What to work on
Give back each line of the data exactly.
::::
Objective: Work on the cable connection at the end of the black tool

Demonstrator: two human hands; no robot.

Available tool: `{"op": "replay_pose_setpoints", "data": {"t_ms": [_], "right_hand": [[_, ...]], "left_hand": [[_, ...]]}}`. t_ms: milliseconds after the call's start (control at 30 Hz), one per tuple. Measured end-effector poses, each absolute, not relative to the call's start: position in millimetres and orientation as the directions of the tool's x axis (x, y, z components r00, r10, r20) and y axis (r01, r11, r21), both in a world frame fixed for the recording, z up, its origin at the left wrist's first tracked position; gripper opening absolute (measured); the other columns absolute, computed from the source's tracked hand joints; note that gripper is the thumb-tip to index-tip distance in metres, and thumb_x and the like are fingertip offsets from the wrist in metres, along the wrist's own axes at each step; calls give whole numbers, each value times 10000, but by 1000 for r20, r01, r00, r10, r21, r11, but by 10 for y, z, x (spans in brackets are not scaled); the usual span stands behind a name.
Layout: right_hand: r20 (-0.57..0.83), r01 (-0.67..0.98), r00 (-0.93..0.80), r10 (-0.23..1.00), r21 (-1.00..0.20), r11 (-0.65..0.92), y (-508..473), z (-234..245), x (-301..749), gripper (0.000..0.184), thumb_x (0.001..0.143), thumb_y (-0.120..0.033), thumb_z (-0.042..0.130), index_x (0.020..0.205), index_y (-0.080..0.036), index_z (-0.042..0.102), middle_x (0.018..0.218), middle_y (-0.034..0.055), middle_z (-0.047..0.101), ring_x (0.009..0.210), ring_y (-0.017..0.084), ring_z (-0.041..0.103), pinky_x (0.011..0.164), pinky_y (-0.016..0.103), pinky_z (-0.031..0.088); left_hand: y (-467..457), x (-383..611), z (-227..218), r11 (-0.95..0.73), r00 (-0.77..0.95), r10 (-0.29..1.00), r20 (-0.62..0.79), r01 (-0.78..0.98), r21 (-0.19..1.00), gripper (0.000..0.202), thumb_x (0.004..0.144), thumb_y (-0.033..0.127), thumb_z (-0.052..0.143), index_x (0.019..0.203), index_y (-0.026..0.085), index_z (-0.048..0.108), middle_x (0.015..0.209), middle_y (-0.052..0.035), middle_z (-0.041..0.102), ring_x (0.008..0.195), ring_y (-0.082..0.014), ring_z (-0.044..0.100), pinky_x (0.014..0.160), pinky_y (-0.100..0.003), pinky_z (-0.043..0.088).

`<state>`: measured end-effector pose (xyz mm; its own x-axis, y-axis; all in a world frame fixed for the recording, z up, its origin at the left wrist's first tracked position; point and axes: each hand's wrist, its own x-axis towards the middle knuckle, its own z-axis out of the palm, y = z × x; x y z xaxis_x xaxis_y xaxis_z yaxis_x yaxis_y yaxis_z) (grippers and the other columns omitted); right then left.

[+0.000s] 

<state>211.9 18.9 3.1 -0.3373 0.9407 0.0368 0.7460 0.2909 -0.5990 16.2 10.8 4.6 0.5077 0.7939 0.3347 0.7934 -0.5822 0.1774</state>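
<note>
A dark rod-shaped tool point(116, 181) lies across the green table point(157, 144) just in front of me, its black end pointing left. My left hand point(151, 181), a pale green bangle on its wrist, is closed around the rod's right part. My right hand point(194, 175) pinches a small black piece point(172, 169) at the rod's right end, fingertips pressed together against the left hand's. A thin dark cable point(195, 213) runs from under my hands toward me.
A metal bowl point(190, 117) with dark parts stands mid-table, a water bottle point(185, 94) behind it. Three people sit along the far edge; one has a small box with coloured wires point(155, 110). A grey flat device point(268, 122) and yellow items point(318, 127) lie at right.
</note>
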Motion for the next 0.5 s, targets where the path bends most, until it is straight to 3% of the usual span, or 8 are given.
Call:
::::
Answer to the exercise
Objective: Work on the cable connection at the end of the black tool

Demonstrator: two human hands; no robot.

Available tool: `{"op": "replay_pose_setpoints", "data": {"t_ms": [_], "right_hand": [[_, ...]], "left_hand": [[_, ...]]}}`. t_ms: milliseconds after the call's start (control at 30 Hz), one per tuple. Measured end-effector poses, each absolute, not relative to the call's start: position in millimetres and orientation as the directions of the tool's x axis (x, y, z components r00, r10, r20) and y axis (r01, r11, r21), both in a world frame fixed for the recording, z up, its origin at the left wrist's first tracked position; gripper opening absolute (measured); the other columns absolute, computed from the source's tracked hand joints; note that gripper is the thumb-tip to index-tip distance in metres, and thumb_x and the like are fingertip offsets from the wrist in metres, along the wrist's own axes at each step; calls give whole numbers, each value times 10000, but by 1000 for r20, r01, r00, r10, r21, r11, but by 10 for y, z, x (spans in brackets are not scaled); the usual span stands behind a name.
Layout: right_hand: r20 (-0.57..0.83), r01 (-0.67..0.98), r00 (-0.93..0.80), r10 (-0.23..1.00), r21 (-1.00..0.20), r11 (-0.65..0.92), y (-508..473), z (-234..245), x (-301..749), gripper (0.000..0.184), thumb_x (0.001..0.143), thumb_y (-0.120..0.033), thumb_z (-0.042..0.130), index_x (0.020..0.205), index_y (-0.080..0.036), index_z (-0.042..0.102), middle_x (0.018..0.218), middle_y (-0.034..0.055), middle_z (-0.047..0.101), ring_x (0.009..0.210), ring_y (-0.017..0.084), ring_z (-0.041..0.103), pinky_x (0.011..0.164), pinky_y (-0.016..0.103), pinky_z (-0.031..0.088); left_hand: y (-467..457), x (-383..611), z (-227..218), r11 (-0.95..0.73), r00 (-0.77..0.95), r10 (-0.29..1.00), r20 (-0.62..0.79), r01 (-0.78..0.98), r21 (-0.19..1.00), gripper (0.000..0.202), thumb_x (0.004..0.144), thumb_y (-0.033..0.127), thumb_z (-0.052..0.143), index_x (0.019..0.203), index_y (-0.026..0.085), index_z (-0.048..0.108), middle_x (0.015..0.209), middle_y (-0.052..0.035), middle_z (-0.041..0.102), ring_x (0.008..0.195), ring_y (-0.082..0.014), ring_z (-0.044..0.100), pinky_x (0.014..0.160), pinky_y (-0.100..0.003), pinky_z (-0.043..0.088).

`<state>`: measured end-effector pose (xyz mm; its own x-axis, y-axis; all in a world frame fixed for the recording, z up, its origin at the left wrist's first tracked position; point and axes: each hand's wrist, its own x-axis towards the middle knuckle, its own z-axis out of the palm, y = z × x; x y z xaxis_x xaxis_y xaxis_z yaxis_x yaxis_y yaxis_z) (grippers and the other columns omitted); right then left.

[+0.000s] 

<state>211.9 18.9 3.1 -0.3373 0.9407 0.0368 0.7460 0.2909 -0.5990 16.2 10.8 4.6 0.5077 0.7939 0.3347 0.7934 -0.5822 0.1774</state>
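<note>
A dark rod-shaped tool point(116, 181) lies across the green table point(157, 144) just in front of me, its black end pointing left. My left hand point(151, 181), a pale green bangle on its wrist, is closed around the rod's right part. My right hand point(194, 175) pinches a small black piece point(172, 169) at the rod's right end, fingertips pressed together against the left hand's. A thin dark cable point(195, 213) runs from under my hands toward me.
A metal bowl point(190, 117) with dark parts stands mid-table, a water bottle point(185, 94) behind it. Three people sit along the far edge; one has a small box with coloured wires point(155, 110). A grey flat device point(268, 122) and yellow items point(318, 127) lie at right.
</note>
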Motion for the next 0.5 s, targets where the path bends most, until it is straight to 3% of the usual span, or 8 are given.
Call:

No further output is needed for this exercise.